Article publié dans la Lettre n° 205


LE DESARROI DE M. PETER de Arthur Miller. Adaptation française Isi Beller. Mise en scène Jorge Lavelli avec Michel Aumont, Gérard Lartigau, Evelyne Dandry, Joan Titus, Patricia Franchino, Ramata Koite, Fred Cacheux, Pierre-Alain Chapuis.
Le nom d’Arthur Miller est naturellement associé à son oeuvre majeure, Mort d’un commis voyageur. Sa carrière théâtrale longue et abondante lui a permis d’observer, entre autres, la condition sociale de la petite bourgeoisie, ou encore les méfaits du maccartisme. Mais, cet homme de théâtre est aussi scénariste, écrivain de reportages et romancier. Cette carrière complète lui a permis d’embrasser d’un regard sûr son époque et les hommes qui en ont fait partie. Avec cette nouvelle création, il emporte son public dans l’univers intime d’un personnage, M. Peters.
M. Peters se trouve dans cet état vaporeux, proche de l’endormissement, où l’esprit en s’évadant, mêle les souvenirs et le présent, où les vivants côtoient les disparus. Si Charlotte, sa femme, est bien vivante, tout comme Rose, dont on finira par apprendre qu’elle est sa fille, ou Leo son petit ami, Calvin en revanche, qui s’avérera être son frère, Cathy-May, la jeune femme qu’il a aimée, ou Adèle la femme noire, ont depuis longtemps rejoint l’autre monde, ou font partie de ses fantasmes, comme le mari hypothétique de Cathy-May. M. Peter est au soir de sa vie. Mais peu importe qu’elle fût heureuse. Ce qui le hante aujourd’hui, c’est une question fondamentale. Il voudrait « connaître le sujet de toute cette affaire ». Au moment où il glisse dans cet endormissement où le temps semble suspendu, les personnages qui l’ont côtoyé ou le côtoient encore surgissent, leur conversation, les sentiments fondamentaux qui l'attachent à eux et plus particulièrement à sa fille lui permettront de suggérer une réponse à cette question qui le jette dans le plus grand désarroi.

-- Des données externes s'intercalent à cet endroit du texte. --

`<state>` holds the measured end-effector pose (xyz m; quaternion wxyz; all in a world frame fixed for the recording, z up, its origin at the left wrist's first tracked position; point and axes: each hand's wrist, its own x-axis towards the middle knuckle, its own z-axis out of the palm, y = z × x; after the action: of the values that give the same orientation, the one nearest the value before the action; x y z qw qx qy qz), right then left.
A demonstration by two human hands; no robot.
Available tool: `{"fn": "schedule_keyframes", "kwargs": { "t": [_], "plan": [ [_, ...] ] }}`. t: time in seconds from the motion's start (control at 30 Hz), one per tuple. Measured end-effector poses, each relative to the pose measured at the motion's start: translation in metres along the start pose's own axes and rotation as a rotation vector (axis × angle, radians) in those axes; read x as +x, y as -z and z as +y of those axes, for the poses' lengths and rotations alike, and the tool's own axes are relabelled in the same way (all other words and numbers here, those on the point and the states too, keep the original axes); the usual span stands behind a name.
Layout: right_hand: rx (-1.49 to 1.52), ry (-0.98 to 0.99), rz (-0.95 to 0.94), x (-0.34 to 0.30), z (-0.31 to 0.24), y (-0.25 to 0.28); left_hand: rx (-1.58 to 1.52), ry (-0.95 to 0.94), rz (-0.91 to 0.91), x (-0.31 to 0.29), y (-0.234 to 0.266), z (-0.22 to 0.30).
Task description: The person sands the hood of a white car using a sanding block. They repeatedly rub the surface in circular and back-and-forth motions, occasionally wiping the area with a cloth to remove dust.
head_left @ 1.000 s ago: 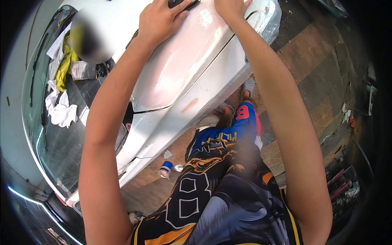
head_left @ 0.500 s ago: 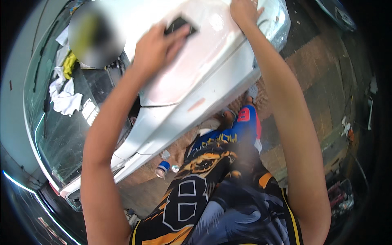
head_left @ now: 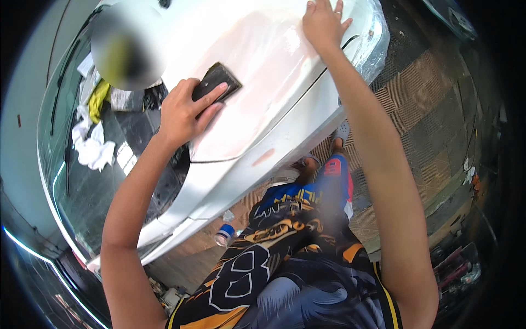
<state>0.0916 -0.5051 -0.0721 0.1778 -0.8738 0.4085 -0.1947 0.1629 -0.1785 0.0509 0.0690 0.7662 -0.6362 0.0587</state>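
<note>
Compared with half a second ago, the person's left hand [head_left: 181, 115] is now bringing a black block [head_left: 219, 82] to a spot nearer the windshield, lower on the left of the view, while the right hand [head_left: 327, 27] is staying at about the same place on the car. Both hands are working over the front of a white car [head_left: 219, 189], whose hood is showing a broad pinkish patch [head_left: 249, 98]. To the left, the windshield [head_left: 82, 203] is sloping away, and a yellow cloth [head_left: 98, 101] and crumpled white cloths [head_left: 94, 148] are lying by its lower edge. A round blurred area is hiding part of the view at upper left, and the left forearm is crossing in front of the windshield and the car's side. Clear plastic [head_left: 378, 46] is covering the car's corner beyond the right hand. Below, a small container with a blue top [head_left: 223, 234] is standing on the floor near the person's clothing. The block is lying against the pinkish patch, directly under the left hand, which is gripping it with the index finger extending over its top. The right hand is resting open on the white surface, fingers spreading, well apart from the block and to its upper right.
</note>
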Motion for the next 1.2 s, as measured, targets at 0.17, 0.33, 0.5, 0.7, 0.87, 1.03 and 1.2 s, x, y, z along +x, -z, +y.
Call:
{"fn": "schedule_keyframes", "kwargs": {
  "t": [0.17, 0.33, 0.5, 0.7, 0.87, 1.03, 1.2],
  "plan": [
    [0.013, 0.036, 0.021, -0.002, -0.003, -0.008, 0.148, -0.074, 0.162, 0.102, -0.032, -0.056],
    [0.017, 0.008, 0.031, 0.004, 0.009, -0.001, -0.061, -0.015, 0.027, 0.013, -0.005, -0.005],
    [0.013, 0.018, 0.031, 0.005, -0.006, -0.007, 0.099, 0.013, 0.008, 0.065, -0.020, -0.029],
    [0.016, -0.011, 0.012, 0.006, 0.022, -0.007, 0.079, 0.059, -0.080, 0.074, -0.022, -0.012],
    [-0.045, 0.032, 0.050, 0.005, 0.001, -0.010, 0.073, 0.019, -0.016, 0.031, -0.013, -0.016],
    [0.028, 0.077, 0.019, 0.007, 0.007, -0.010, 0.022, 0.343, -0.253, 0.137, -0.028, -0.025],
    [0.006, 0.016, 0.031, 0.004, 0.007, -0.007, -0.011, 0.072, -0.005, 0.014, -0.004, 0.027]
  ]
}}
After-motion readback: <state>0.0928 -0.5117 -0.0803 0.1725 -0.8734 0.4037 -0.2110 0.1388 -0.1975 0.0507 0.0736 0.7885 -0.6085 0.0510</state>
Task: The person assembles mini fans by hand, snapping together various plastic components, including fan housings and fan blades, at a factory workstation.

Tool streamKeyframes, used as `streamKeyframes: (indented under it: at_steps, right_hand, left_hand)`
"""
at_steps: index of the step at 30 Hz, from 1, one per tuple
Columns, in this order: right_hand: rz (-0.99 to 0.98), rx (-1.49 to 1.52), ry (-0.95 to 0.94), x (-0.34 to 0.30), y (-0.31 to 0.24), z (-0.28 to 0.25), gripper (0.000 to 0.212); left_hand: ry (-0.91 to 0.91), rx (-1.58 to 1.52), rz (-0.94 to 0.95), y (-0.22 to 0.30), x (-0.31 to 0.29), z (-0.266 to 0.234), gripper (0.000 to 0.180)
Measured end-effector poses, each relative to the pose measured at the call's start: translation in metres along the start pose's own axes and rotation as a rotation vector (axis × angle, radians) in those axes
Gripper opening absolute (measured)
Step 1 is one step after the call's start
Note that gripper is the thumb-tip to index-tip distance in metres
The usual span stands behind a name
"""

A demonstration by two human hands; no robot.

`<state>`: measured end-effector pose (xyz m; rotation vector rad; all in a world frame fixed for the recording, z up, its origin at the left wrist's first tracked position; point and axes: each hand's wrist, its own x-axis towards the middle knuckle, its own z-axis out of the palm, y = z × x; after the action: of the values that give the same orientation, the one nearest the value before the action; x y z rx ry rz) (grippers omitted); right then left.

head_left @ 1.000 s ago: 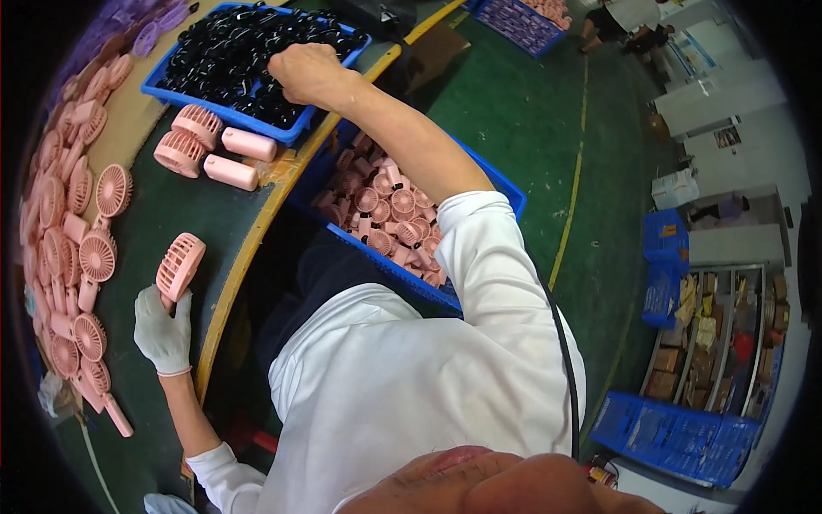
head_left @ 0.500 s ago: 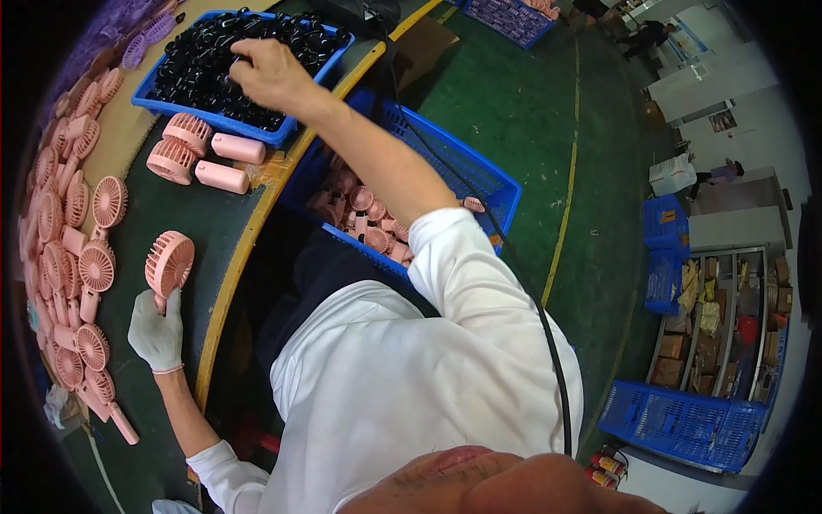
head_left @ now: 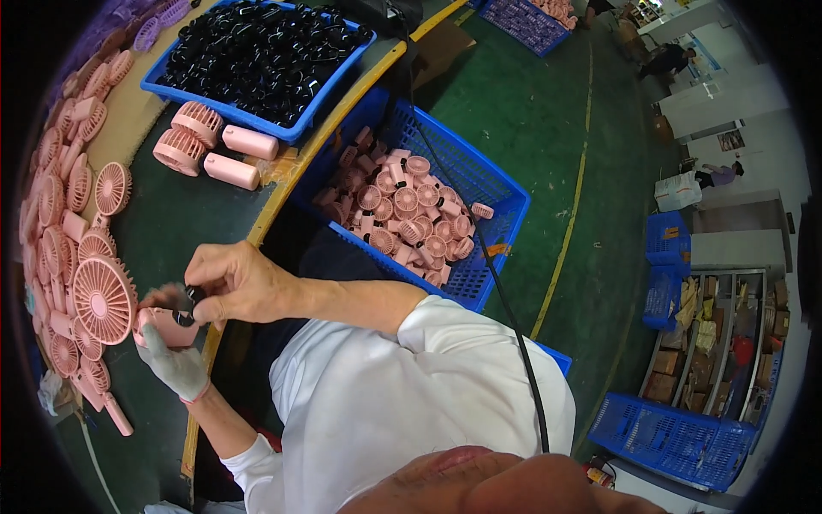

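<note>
My gloved left hand (head_left: 177, 364) is wrapped round the handle of a pink handheld fan (head_left: 104, 300), its round slatted head turned toward the left. At the other end of that handle, my bare right hand (head_left: 240, 287) pinches a small black plastic part (head_left: 193, 295) between thumb and fingers. The black part meets or nearly meets the handle's end; exactly how they join I cannot tell. Behind my hands a blue tray (head_left: 295, 133) is heaped with glossy black parts of similar look.
Several pink fans (head_left: 113, 188) lie piled along the bench's left side. Two fans (head_left: 178, 152) with pink handles rest before the tray. A blue crate (head_left: 505, 231) of pink fans stands right of the bench's yellow edge (head_left: 338, 116). A black cable (head_left: 514, 330) hangs across the view.
My right hand has come from the tray of black parts to the fan, now with a black part in its fingers. My left hand has tilted the fan, head to the left.
</note>
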<state>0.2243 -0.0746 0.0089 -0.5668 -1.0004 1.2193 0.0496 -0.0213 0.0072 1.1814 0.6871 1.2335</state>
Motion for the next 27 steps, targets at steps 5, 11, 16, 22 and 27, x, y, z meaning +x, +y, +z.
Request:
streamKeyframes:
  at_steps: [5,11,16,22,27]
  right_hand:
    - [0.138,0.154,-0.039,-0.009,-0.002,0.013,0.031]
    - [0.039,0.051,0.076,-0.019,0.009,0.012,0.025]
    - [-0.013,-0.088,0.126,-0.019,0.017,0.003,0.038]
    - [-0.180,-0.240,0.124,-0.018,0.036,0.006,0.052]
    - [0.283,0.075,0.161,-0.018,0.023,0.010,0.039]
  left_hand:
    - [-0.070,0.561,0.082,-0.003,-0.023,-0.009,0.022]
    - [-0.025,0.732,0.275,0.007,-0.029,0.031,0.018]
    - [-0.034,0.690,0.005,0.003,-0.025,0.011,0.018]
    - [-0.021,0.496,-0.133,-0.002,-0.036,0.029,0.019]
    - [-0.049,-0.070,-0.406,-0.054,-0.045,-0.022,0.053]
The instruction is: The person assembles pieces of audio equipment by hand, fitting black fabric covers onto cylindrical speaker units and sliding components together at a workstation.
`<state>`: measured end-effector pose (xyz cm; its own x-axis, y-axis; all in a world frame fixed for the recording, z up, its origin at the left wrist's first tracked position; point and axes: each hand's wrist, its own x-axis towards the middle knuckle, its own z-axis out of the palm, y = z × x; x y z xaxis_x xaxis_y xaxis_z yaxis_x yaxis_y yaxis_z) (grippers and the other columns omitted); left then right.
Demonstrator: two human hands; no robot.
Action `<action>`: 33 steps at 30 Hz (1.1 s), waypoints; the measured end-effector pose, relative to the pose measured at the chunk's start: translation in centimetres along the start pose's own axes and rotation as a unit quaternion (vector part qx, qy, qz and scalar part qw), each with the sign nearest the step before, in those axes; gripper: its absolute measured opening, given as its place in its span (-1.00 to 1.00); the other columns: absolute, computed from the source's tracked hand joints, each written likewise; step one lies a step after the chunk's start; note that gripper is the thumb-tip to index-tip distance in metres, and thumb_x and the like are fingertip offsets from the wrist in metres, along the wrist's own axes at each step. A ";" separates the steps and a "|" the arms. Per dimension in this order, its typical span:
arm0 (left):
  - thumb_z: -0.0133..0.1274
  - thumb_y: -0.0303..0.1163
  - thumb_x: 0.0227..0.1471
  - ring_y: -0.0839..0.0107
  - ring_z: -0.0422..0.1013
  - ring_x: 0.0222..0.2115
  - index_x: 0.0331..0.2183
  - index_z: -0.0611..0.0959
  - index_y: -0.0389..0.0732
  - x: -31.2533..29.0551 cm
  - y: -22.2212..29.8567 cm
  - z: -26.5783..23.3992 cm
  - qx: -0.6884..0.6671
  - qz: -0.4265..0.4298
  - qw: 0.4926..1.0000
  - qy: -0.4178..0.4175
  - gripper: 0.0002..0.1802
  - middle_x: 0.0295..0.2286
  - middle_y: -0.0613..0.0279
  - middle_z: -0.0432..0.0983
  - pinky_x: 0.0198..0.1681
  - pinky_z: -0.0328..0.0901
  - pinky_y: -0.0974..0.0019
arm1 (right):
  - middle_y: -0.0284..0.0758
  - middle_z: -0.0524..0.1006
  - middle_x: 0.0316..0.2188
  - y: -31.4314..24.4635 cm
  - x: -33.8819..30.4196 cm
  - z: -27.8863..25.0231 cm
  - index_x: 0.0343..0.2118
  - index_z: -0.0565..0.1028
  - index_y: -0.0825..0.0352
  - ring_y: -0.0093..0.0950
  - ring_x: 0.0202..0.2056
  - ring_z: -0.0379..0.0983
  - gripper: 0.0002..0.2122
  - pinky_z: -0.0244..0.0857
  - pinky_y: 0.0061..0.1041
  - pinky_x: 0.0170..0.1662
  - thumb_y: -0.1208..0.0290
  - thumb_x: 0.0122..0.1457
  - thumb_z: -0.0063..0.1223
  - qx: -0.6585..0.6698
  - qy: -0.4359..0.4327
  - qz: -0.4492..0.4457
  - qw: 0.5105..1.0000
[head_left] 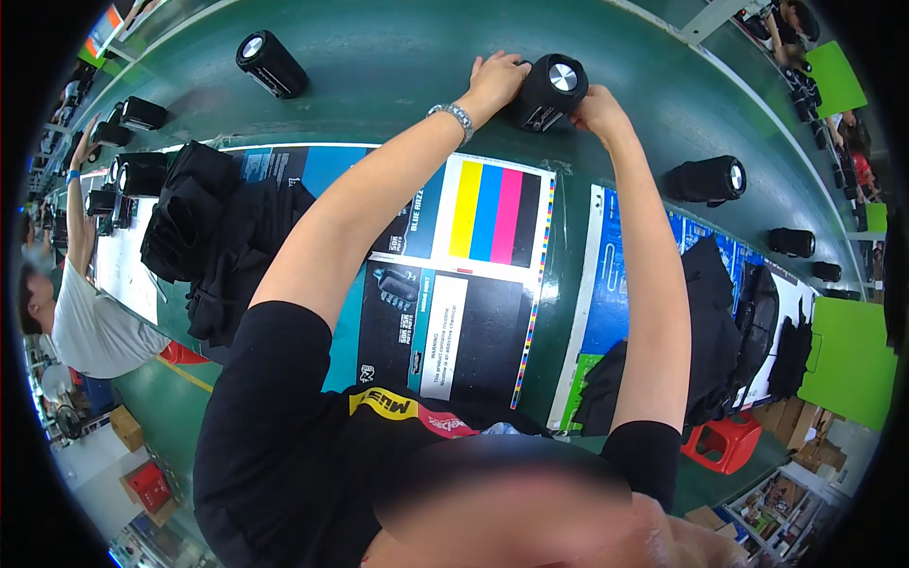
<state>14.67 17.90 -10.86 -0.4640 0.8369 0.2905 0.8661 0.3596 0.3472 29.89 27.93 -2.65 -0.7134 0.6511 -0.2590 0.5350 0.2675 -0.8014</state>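
At the far middle of the green surface, a black cylindrical speaker [537, 107] with a round silver end is between my two hands. My left hand [495, 83], below a bracelet, holds its left side with the fingers reaching toward the far side. On the right side my right hand [598, 112] grips it, its fingertips partly hidden by the speaker. A similar speaker [273, 66] lies to the left, and another black speaker [705, 179] rests to the right, beyond my right forearm.
Printed sheets [445, 322] cover the near worktop. Piles of black fabric [213, 204] and dark bags [710, 312] lie left and right. More speakers [792, 242] sit along the line. A co-worker in a white shirt [99, 322] reaches in at left. A red stool [724, 443] stands at right.
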 end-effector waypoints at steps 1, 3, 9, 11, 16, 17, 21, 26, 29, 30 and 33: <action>-0.15 -0.25 0.14 0.15 0.17 0.14 -0.10 0.60 0.08 -0.2 0.0 0.2 0.000 0.002 1.000 -0.007 -0.68 0.05 0.22 0.35 0.17 -0.02 -0.14 | -0.30 0.44 -0.71 0.4 0.4 -0.2 -0.66 0.45 0.41 -0.51 -0.66 0.37 -0.82 0.26 -0.55 -0.56 0.48 0.03 -0.05 -0.037 -0.017 0.001 0.999; -0.17 -0.18 0.16 0.18 0.11 0.17 -0.16 0.65 0.02 -0.4 -0.1 0.6 0.004 0.025 0.999 0.023 -0.67 0.08 0.19 0.31 0.22 -0.13 -0.10 | -0.29 0.45 -0.71 1.6 0.9 -0.3 -0.64 0.46 0.42 -0.51 -0.66 0.38 -0.83 0.27 -0.54 -0.56 0.48 0.02 -0.05 -0.038 -0.015 -0.001 0.999; -0.14 -0.14 0.16 0.23 0.11 0.17 -0.32 0.72 -0.13 -0.9 -0.5 2.5 -0.094 0.031 0.991 0.085 -0.61 0.09 0.15 0.30 0.24 -0.21 0.00 | -0.23 0.52 -0.65 3.8 2.2 -0.4 -0.59 0.51 0.45 -0.45 -0.59 0.47 -0.84 0.33 -0.49 -0.50 0.48 -0.01 -0.04 -0.114 -0.020 -0.023 0.993; -0.12 -0.14 0.15 0.24 0.12 0.17 -0.32 0.72 -0.12 -1.0 -1.0 3.1 -0.109 0.032 0.989 0.097 -0.63 0.09 0.14 0.30 0.24 -0.21 0.01 | -0.22 0.53 -0.64 3.6 1.8 -0.1 -0.58 0.51 0.45 -0.44 -0.59 0.48 -0.85 0.34 -0.48 -0.49 0.48 -0.01 -0.04 -0.132 -0.014 -0.026 0.991; -0.10 -0.17 0.15 0.27 0.15 0.14 -0.31 0.72 -0.12 0.3 -1.1 4.2 -0.252 0.053 0.957 0.137 -0.65 0.05 0.13 0.35 0.22 -0.19 0.01 | -0.21 0.55 -0.63 3.4 1.2 -0.8 -0.53 0.53 0.46 -0.42 -0.58 0.52 -0.84 0.39 -0.48 -0.47 0.49 0.02 -0.04 -0.149 -0.001 -0.030 0.988; -0.10 -0.17 0.15 0.27 0.15 0.14 -0.31 0.72 -0.12 0.3 -1.4 4.1 -0.245 0.058 0.958 0.137 -0.65 0.05 0.13 0.35 0.22 -0.19 0.01 | -0.20 0.55 -0.62 3.0 1.4 -0.7 -0.52 0.53 0.48 -0.42 -0.58 0.52 -0.84 0.40 -0.49 -0.47 0.49 0.04 -0.05 -0.147 -0.006 -0.034 0.989; -0.08 -0.11 0.13 0.22 0.39 -0.09 -0.40 0.69 -0.19 0.9 2.7 0.1 -0.304 -0.096 0.942 0.102 -0.61 -0.14 0.11 0.51 0.00 0.19 0.15 | -0.18 0.56 -0.60 3.8 0.9 -1.3 -0.48 0.52 0.53 -0.43 -0.57 0.55 -0.82 0.45 -0.51 -0.45 0.52 0.09 -0.09 -0.150 -0.022 -0.017 0.988; 0.09 0.14 -0.03 0.33 0.51 -0.39 -0.19 0.60 -0.12 0.5 7.8 -8.7 -0.225 0.172 0.957 0.066 -0.45 -0.33 0.12 0.57 -0.30 0.39 0.23 | -0.12 0.58 -0.55 4.0 1.7 -2.3 -0.47 0.52 0.54 -0.37 -0.53 0.57 -0.81 0.46 -0.47 -0.43 0.50 0.10 -0.07 -0.171 -0.010 -0.021 0.985; 0.27 0.09 -0.21 0.31 0.53 -0.32 -0.16 0.56 -0.17 -0.6 9.5 -11.1 -0.055 0.159 0.986 0.009 -0.34 -0.33 0.12 0.57 -0.27 0.43 0.24 | -0.08 0.58 -0.52 5.1 1.3 -1.4 -0.45 0.52 0.55 -0.33 -0.47 0.58 -0.76 0.46 -0.44 -0.40 0.40 0.10 -0.01 -0.196 0.089 -0.068 0.974; 0.27 0.09 -0.21 0.31 0.53 -0.32 -0.16 0.56 -0.17 -0.7 9.0 -11.6 -0.049 0.158 0.986 0.021 -0.34 -0.33 0.12 0.57 -0.27 0.43 0.24 | -0.06 0.57 -0.50 5.2 0.7 -0.9 -0.44 0.52 0.56 -0.32 -0.43 0.58 -0.71 0.46 -0.42 -0.37 0.33 0.09 0.03 -0.197 0.184 -0.108 0.957; 0.16 0.01 -0.03 0.31 0.51 -0.31 -0.13 0.47 -0.32 -2.0 6.4 -12.8 -0.497 -0.080 0.863 0.029 -0.38 -0.26 0.07 0.53 -0.29 0.45 0.28 | -0.23 0.54 -0.43 2.1 -3.3 1.2 -0.28 0.51 0.36 -0.35 -0.38 0.53 -0.56 0.44 -0.32 -0.25 -0.03 0.15 -0.02 0.194 0.255 -0.092 0.943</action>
<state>18.72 13.23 2.21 -0.5961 0.7769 0.2028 0.2159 -0.0882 0.9724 32.86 25.46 -4.15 -0.4140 0.9027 0.1176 0.1467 0.1937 -0.9700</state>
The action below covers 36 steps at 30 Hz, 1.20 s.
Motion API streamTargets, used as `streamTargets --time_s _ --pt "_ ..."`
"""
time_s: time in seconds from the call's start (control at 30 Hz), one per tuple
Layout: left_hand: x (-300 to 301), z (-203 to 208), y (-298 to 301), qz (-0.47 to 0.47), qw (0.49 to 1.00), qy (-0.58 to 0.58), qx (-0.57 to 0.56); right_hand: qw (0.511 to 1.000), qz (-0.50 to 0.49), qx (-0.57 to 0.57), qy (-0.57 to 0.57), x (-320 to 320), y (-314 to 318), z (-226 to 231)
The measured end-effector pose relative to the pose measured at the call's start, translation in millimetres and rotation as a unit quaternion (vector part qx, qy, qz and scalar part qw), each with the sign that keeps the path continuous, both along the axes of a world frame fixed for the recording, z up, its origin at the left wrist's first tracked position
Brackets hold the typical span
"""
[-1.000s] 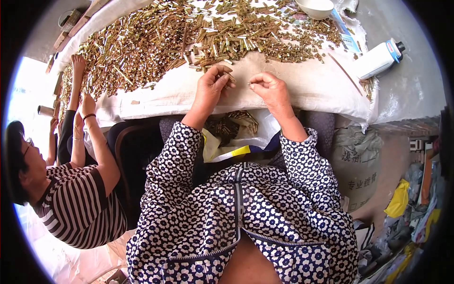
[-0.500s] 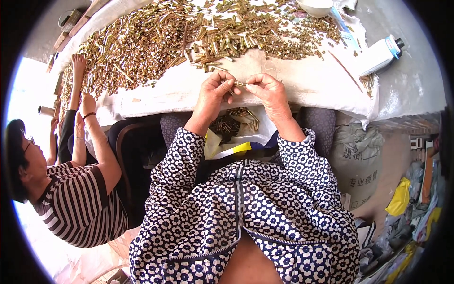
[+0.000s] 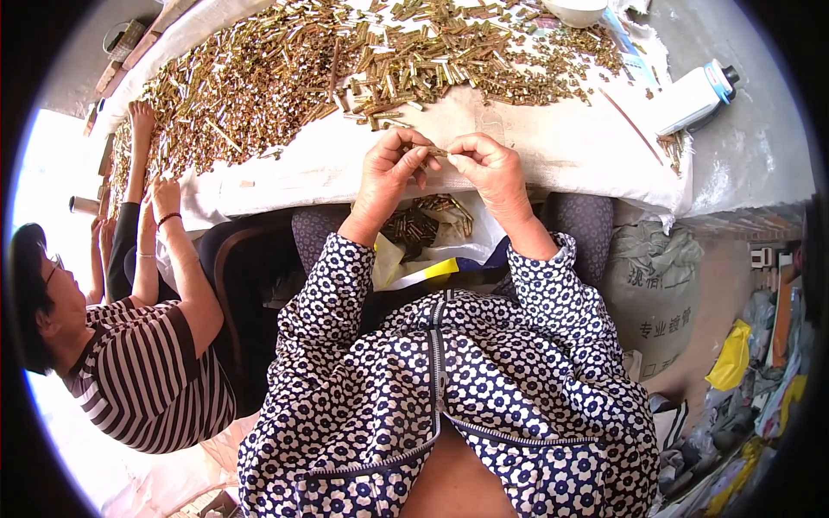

L’écriture de cette pièce, la description d’une précision presque clinique de l’état et des sentiments de son héros laissent à penser qu’Arthur Miller a lui-même vécu semblable expérience. L’adaptation qu’a réalisée Isi Beller est en tout point remarquable, mais sa formation de médecin psychanalyste et l’amitié que partagent les deux hommes y sont sans doute pour beaucoup. Pour une pièce aussi complexe, la mise en scène et l’interprétation sont fondamentales. Ici entrent en jeu deux hommes d’exception, Jorge Lavelli et Michel Aumont. La mise en scène extrêmement mobile et resserrée de l’un, l’éblouissante interprétation de l’autre recréent de façon extraordinaire la torpeur, l’angoisse et l’émotion ressenties par le personnage principal, assisté par un jeu de lumières très précis et l’excellente interprétation des autres comédiens, Gérard Lartigau en particulier. A chaque apparition sur scène, le talent de Michel Aumont séduit et étonne. Mais ici, même si l’on cherche à peser ses mots, il est phénoménal. La façon de se mouvoir, ses gestes les plus anodins, les expressions du visage, l’inflexion de sa voix sont d’une telle perfection que le spectateur se sent concerné par ce désarroi palpable et envahi par l’émotion. On reste transporté, subjugué, comme on l’est rarement au théâtre. Théâtre de L’Atelier 18e (Lettre 205).